Do núcleo urbano, a Freguesia de Nossa Senhora da Conceição, esta era vista em destaque por suas três colinas, cada uma com o seu templo a Matriz, Rosário e Senhor dos Passos. À margem esquerda do Rio Paraíba do Sul e em frente ao núcleo urbano encontra-se o bairro de Campos Elíseos que se ligava à cidade por uma ponte de madeira, neste bairro estava também localizada a estação da linha de Ferro D. Pedro II que ligava o município à corte.  Nesse período estimava-se que o número de habitantes da freguesia da “Cidade” era de 2.400 habitantes, que residiam numas 430 casas, construídas sem muita opulência.  O interessante é que ao estudarmos estes relatos vimos que muitas casas eram remanescentes do período inicial da constituição da Vila de N. S. da Conceição do Campo Alegre, pois nos foi relatadas da seguinte forma pelo autor do almanaque “[...] bem pouco sólidas, pelo uso ainda em voga dos antigos e condemnados baldrames de madeira[...]”[5].  Os edifícios que mais se destacavam eram a Matriz de N. S. da Conceição, o edifício da Câmara e Cadeia e a Santa Casa da Misericórdia localizada no bairro do Lavapés, o mais antigo bairro da cidade.

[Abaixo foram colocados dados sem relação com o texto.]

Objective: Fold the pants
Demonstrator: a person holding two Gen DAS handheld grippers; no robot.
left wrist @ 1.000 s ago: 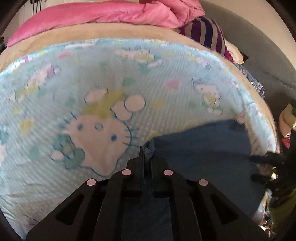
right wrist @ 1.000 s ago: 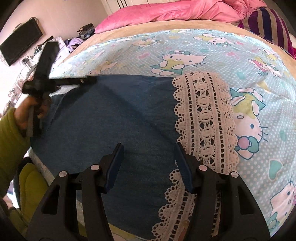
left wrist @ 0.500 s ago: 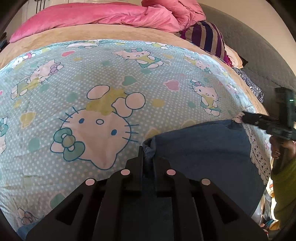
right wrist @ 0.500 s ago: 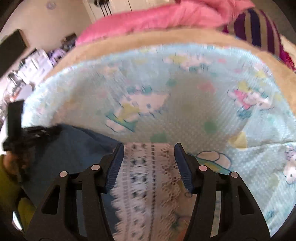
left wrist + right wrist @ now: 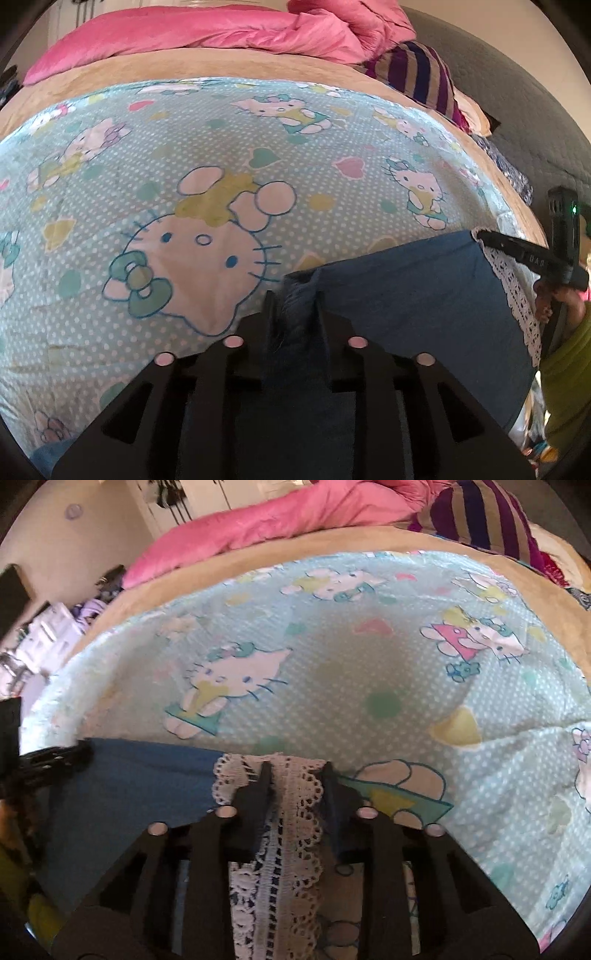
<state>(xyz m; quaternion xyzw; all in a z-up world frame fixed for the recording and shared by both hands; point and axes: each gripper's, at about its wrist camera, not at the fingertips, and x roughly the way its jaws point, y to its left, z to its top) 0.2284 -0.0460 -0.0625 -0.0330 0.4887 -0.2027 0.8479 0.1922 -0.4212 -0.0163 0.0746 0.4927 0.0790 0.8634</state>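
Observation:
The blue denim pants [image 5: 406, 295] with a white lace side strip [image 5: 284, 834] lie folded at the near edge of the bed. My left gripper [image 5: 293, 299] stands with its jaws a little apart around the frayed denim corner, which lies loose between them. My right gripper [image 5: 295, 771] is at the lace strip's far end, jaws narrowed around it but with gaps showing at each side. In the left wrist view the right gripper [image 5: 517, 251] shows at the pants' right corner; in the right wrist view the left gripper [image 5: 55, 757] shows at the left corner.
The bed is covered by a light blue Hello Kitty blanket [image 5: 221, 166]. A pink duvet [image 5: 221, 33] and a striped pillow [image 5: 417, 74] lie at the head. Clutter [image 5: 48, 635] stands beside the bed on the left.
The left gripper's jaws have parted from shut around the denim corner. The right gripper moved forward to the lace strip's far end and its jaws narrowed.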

Mas na Resende nos idos da década 70 do século XIX nem tudo eram alegrias pela chegada da ferrovia as navegações foi uma vítima. Achamos no editorial do jornal Astro Rezendense[6] afirmando que era uma realidade a chegada da ferrovia, mesmo porque já se tinha a autorização para se programar um braço da Estrada Dom Pedro II, a Estrada de Ferro de Rezende a Arêas(ou Rezende-Bocaina). E alertava o editorial que a atividade de navegação fluvial empregava trezentos braços e alimentava mil e quinhentos indivíduos e a partir do aparecimento das ferrovias tal atividade estava desaparecendo o que causou um grande golpe nos trabalhadores que o editor chamou de “população fluctuante”. Em outro aspecto o editorial vai mais longe dizendo que Resende era um centro de parada e transito das pessoas que iam e viam da corte para interior e vice versa e que ao findar esta atividade que era complementar na estrutura de transportes fez cessar completamente tal atividade gerando um golpe que o autor classifica como “mortal” para economia da região, gerando do ponto de vista imobiliário queda de aluguel e desvalorização dos imóveis.

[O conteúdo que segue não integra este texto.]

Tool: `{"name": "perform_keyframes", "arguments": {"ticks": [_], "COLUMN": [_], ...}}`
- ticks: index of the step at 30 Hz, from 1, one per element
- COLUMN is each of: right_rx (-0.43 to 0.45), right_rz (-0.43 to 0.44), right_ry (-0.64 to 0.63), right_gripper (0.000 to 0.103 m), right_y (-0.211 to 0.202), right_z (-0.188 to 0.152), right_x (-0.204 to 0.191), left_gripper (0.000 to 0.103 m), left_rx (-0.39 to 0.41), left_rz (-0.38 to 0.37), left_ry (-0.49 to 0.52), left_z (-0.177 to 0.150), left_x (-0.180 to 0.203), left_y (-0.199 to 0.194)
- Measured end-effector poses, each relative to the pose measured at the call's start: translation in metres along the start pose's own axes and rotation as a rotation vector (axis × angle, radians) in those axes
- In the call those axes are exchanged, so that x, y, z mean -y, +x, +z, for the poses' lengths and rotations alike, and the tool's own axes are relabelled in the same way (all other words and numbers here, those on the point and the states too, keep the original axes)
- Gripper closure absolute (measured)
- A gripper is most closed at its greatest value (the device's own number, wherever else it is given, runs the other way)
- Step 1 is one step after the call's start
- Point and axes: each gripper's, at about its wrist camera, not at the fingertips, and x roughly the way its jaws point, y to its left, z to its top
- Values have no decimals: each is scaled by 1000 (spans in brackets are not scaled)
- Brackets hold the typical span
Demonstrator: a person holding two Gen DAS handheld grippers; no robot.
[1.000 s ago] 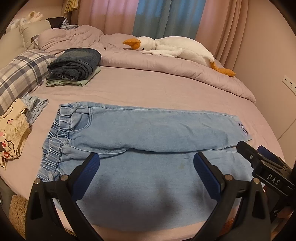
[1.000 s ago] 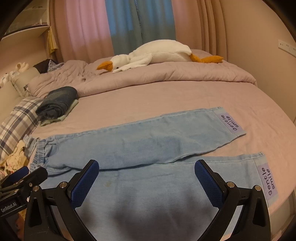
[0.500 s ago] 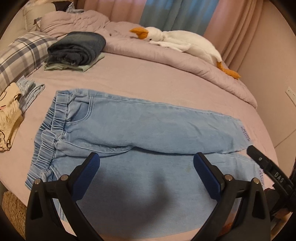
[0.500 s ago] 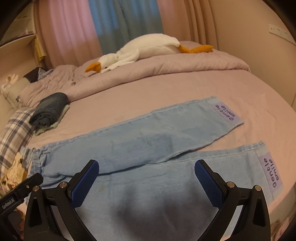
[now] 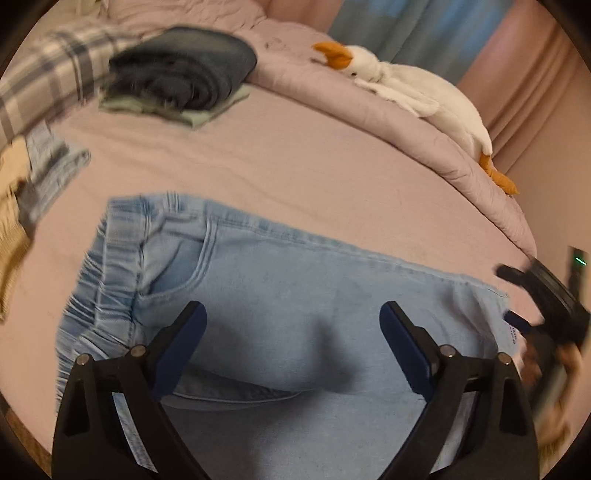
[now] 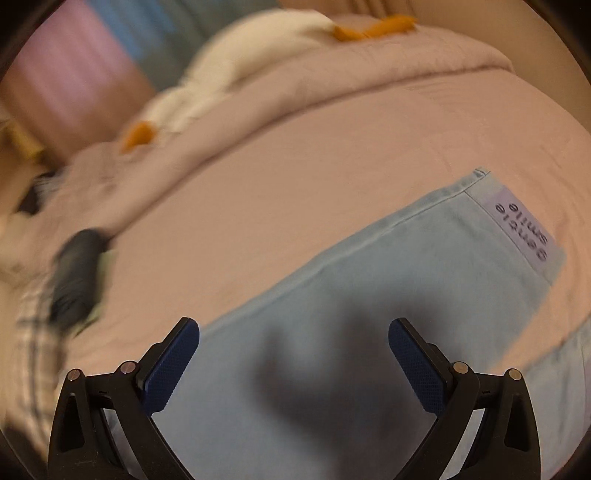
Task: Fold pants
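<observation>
Left wrist view: the left gripper (image 5: 291, 321) has its fingers (image 5: 184, 332) spread wide with nothing between them, though they have just been closing a little. The light-blue pants (image 5: 295, 280) lie flat on the bed (image 5: 295, 155), directly below and ahead of the fingers. Their long axis runs from the elastic waistband (image 5: 107, 266) at 9 o'clock to the leg hems at 3 o'clock, across the line the fingers point along. The crotch seam, where the two legs part, shows just under the left finger at 6 o'clock. This gripper is the one nearer the waistband, so it would likely take the waist end for a fold. At 3 o'clock a dark blurred shape is the right gripper (image 5: 543, 295), over the hem end.

Right wrist view: the right gripper (image 6: 293, 350) is released too, fingers (image 6: 173, 369) apart and bare. The far leg runs from below the fingers out to 2 o'clock, ending in a pale cuff label (image 6: 521, 229); the near hem is only partly visible at the 4 o'clock edge.

The bed carries a smooth mauve sheet, a rumpled quilt (image 5: 388, 110) at 12 o'clock with a plush goose (image 5: 406, 92) on it, a stack of folded dark clothes (image 5: 181, 77) at 11 o'clock, a plaid pillow (image 5: 48, 85), and pink and blue curtains (image 5: 388, 29) behind.
</observation>
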Motion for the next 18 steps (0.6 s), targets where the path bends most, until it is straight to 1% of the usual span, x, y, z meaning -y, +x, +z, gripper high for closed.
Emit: {"name": "perform_keyframes", "arguments": {"ticks": [2, 4, 6, 8, 10, 11, 12, 13, 14, 15, 16, 18], "right_rx": [-33, -53, -50, -39, -22, -5, 16, 32, 48, 56, 62, 55], "right_rz": [-102, -155, -198, -269, -368, -385, -387, -390, -396, -403, -393, -256], "right_ry": [52, 83, 112, 80, 3, -18, -30, -27, -15, -1, 11, 48], "right_gripper": [1, 4, 4, 5, 17, 21, 28, 43, 53, 76, 90, 100], "right_y": [34, 61, 82, 95, 100, 100, 98, 95, 90, 84, 78, 59], "right_z": [20, 33, 44, 46, 40, 37, 35, 32, 30, 29, 29, 29], "right_x": [6, 12, 20, 20, 9, 6, 4, 7, 12, 17, 24, 39], "left_gripper": [9, 9, 9, 9, 9, 9, 9, 9, 9, 9, 9, 9], "left_rx": [-24, -20, -19, -22, -18, -18, -20, -24, -30, -35, -35, -36], "left_rz": [3, 4, -3, -6, -9, -9, -6, -7, -14, -27, -34, -52], "left_ry": [0, -4, -5, -11, -30, -41, -56, -64, -72, -79, -84, -102], "left_z": [0, 1, 3, 3, 4, 5, 5, 7, 7, 7, 7, 9], "left_x": [-2, -2, -2, -2, -4, -4, -6, -5, -4, -4, -4, -2], "left_y": [5, 7, 7, 9, 11, 12, 12, 14, 14, 13, 13, 11]}}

Dentre os reclames sobre a chegada da ferrovia existe um que publicado em Outubro de 1872 demonstra bem como realmente afetou a economia local. O Major da Guarda Nacional João Baptista Brasiel diz em editorial:
“ É incontestavelmente uma grande alavanca de progresso a communicação dos centros  de producção para o litoral por via férrea;é também uma verdade incontestável que a estrada de ferro de D. Pedro II não tenha trazido ao paiz o beneficio que a lavoura e o commercio tem o direito de esperar de um melhoramento dessa ordem.  Três são as principais questões econômicas que devem ser resolvidas favoravelmente pelo transporte  por uma via férrea :  1ª diminuição do preço do frete; 2ª brevidade no transporte; 3ª bom acondicionamento nos gêneros para não soffrerem avarias ou qualquer deterioramento em suas qualidades.  Teremos conseguido todos estes melhoramentos ou ao menos alguns delles com a via férrea  D. Pedro II? (sic)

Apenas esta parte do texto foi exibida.